**WORK ITEM:**
Which lines of the data include the string "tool"? List them all.

**SOURCE DATA:**
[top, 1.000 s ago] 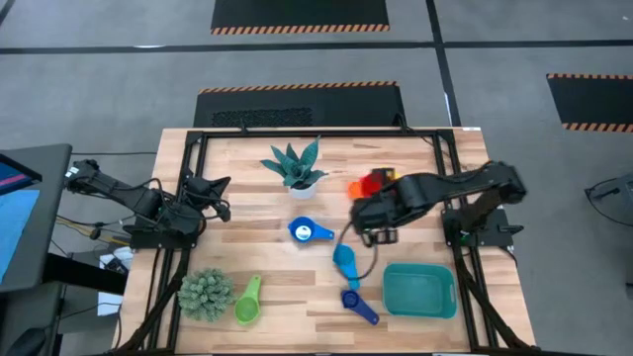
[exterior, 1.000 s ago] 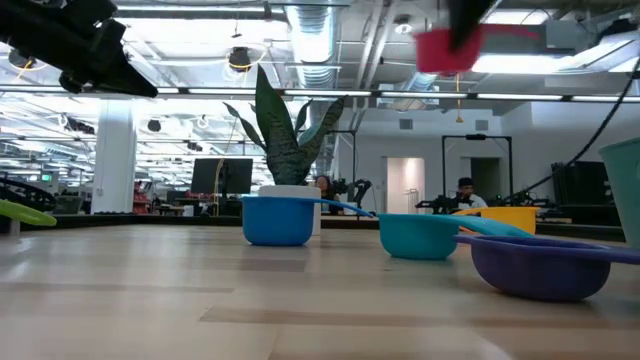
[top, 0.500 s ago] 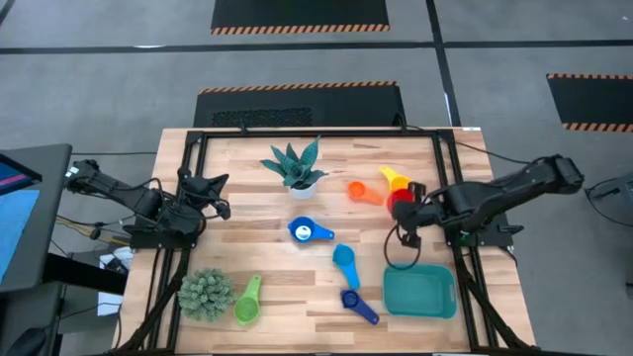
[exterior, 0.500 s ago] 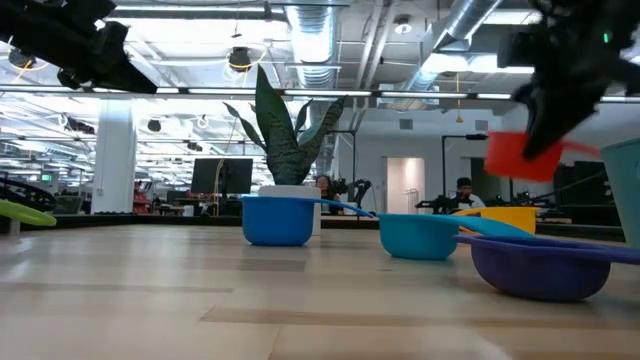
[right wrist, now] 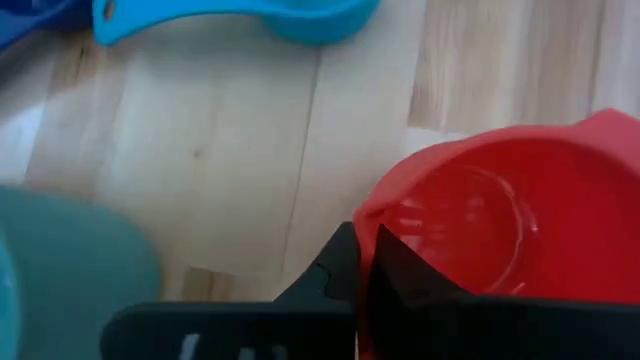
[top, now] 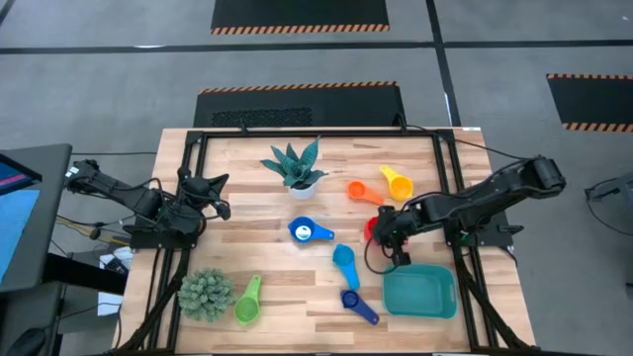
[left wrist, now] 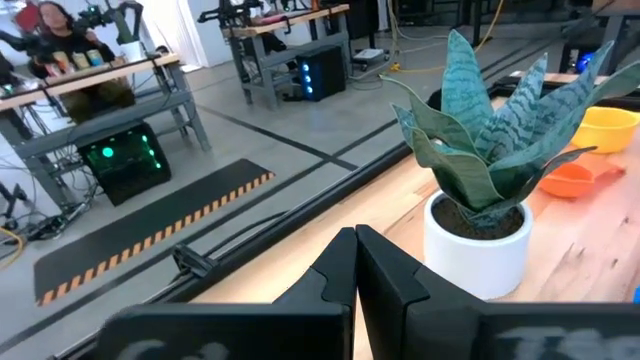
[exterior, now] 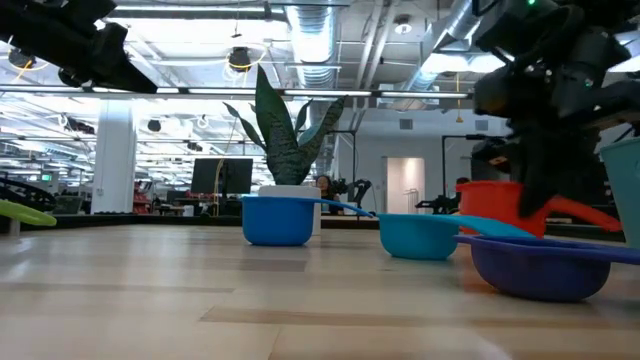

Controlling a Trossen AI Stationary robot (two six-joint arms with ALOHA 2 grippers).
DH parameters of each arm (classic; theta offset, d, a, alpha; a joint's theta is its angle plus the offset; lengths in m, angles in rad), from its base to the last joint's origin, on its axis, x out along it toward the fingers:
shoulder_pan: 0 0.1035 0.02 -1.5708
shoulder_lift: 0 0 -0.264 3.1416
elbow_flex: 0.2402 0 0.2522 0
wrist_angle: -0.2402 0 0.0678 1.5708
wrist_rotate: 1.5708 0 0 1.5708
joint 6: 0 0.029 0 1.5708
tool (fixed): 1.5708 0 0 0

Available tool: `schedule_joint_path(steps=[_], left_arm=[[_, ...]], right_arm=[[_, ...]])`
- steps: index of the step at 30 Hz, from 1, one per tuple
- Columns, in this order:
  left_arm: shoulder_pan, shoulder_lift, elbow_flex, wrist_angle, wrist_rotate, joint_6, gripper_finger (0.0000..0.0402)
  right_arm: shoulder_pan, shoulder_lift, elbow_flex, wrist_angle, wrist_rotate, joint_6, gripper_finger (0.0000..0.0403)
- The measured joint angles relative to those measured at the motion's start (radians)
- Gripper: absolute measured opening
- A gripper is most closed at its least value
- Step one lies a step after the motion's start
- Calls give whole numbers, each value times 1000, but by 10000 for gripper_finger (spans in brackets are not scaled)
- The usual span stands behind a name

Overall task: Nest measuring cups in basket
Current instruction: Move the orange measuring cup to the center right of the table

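Observation:
My right gripper (top: 382,237) is shut on the red measuring cup (top: 372,228), low over the table just beyond the far left corner of the teal basket (top: 419,292). The low view shows the red cup (exterior: 494,205) upright behind the dark blue cup (exterior: 540,268). The orange cup (top: 361,191), yellow cup (top: 398,184), blue cup (top: 307,232), light blue cup (top: 344,262), dark blue cup (top: 358,305) and green cup (top: 247,301) lie on the table. My left gripper (top: 220,194) waits shut at the table's left side. My right gripper comes at the red cup from above, pointing down, and is shut at the edge of its bowl (right wrist: 372,225); the fingers (right wrist: 345,265) hide the exact spot. The cup stays upright, its handle (exterior: 578,213) sticking out sideways. Whether its bottom touches the table, I cannot tell.
A snake plant in a white pot (top: 295,168) stands at the far middle, and a spiky green plant (top: 206,294) stands near the green cup. Black frame rails (top: 450,168) run along the table's edges. Bare wood lies between the blue cup and the left arm.
My right gripper has carried the red cup down from high above the table. It first swung toward the right edge, then came back toward the near edge and the basket. The cup has stayed upright and now sits close to the table top.

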Motion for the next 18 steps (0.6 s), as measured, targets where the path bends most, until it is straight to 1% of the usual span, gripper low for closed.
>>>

**WORKED SOLUTION:**
tool (fixed): 1.5708 0 0 0
Available tool: `schedule_joint_path(steps=[_], left_arm=[[_, ...]], right_arm=[[_, ...]])`

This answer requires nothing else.